What is this pleasure? To understand it, we might compare to how the Neo-pop artist Murakami Takashi welcomed the collapse of the "bubble economy" in the early 1990s. Comparing the bubble to a maniacal feeling of having conquered the world, he writes that “when that mirage vanished, we felt relief, as if to say: ‘That’s right, this is what reality looks like’” (Murakami 2005:135). This sentiment was echoed by the philosopher Karatani Kôjin, for whom the collapse was a breath of fresh air. Looking back in 1997, he writes that he had “felt almost suffocated in Japan during the 1980s”, when people were euphoric and Japanese capitalism seemed triumphant (Karatani 1997).

There is, I think, a moral dimension to the pleasure expressed in these quotes, which can be expressed as pleasure at seeing justice done. It is relief at the disappearance of something that is not just suffocating or oppressive, but that by rights should not exist. Here is the place to quote Kafta, who ends one of his stories ("The City Coat of Arms") with the following words: “All legends and songs originating in this city are filled with nostalgia for a prophesied day when the city would be smashed to bits by five blows in rapid succession from a gigantic fist.” Expressed in these words is the pleasure of the apocalypse, of divine force levelling the human world. A similar pleasure is, perhaps, also typical of revolutionary moments. A new world has always required a settling of accounts with the old one. Talk of yonaoshi (rectification of the world) was in fact feared by Tokugawa officials much as the talk of revolution has been feared by elites in the modern world.

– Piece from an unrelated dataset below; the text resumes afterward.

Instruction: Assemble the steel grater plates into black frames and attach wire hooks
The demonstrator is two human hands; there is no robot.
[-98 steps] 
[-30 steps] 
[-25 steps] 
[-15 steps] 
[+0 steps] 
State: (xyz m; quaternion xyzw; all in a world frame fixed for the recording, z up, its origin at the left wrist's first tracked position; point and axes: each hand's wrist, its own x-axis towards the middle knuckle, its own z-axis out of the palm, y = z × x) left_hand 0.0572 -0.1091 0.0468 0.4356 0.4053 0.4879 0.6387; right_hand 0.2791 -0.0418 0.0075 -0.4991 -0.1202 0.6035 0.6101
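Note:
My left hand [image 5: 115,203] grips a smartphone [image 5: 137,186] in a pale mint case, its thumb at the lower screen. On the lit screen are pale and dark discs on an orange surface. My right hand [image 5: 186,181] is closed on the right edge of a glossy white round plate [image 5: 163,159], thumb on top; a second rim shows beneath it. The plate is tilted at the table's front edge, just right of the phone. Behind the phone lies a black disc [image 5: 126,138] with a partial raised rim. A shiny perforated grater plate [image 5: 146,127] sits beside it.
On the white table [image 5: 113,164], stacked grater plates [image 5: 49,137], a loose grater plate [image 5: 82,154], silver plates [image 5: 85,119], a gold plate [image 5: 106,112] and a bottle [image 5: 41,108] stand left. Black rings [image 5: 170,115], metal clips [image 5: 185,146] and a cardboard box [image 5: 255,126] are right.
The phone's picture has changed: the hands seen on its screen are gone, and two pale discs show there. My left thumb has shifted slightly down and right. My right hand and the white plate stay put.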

Is Godzilla then linked to revolution? Well, it is certainly linked to the desire to erase wrong. The reason that the monster is not simply a fearful external enemy and that there is something pleasurable about the destruction it causes is that the "ghosts" that it embodies are right. The destruction is felt to be rightful and well deserved. As James Berger (1999) points out, the desire for the apocalypse is always a desire for a second catastrophe that will set things right that went wrong during the first one.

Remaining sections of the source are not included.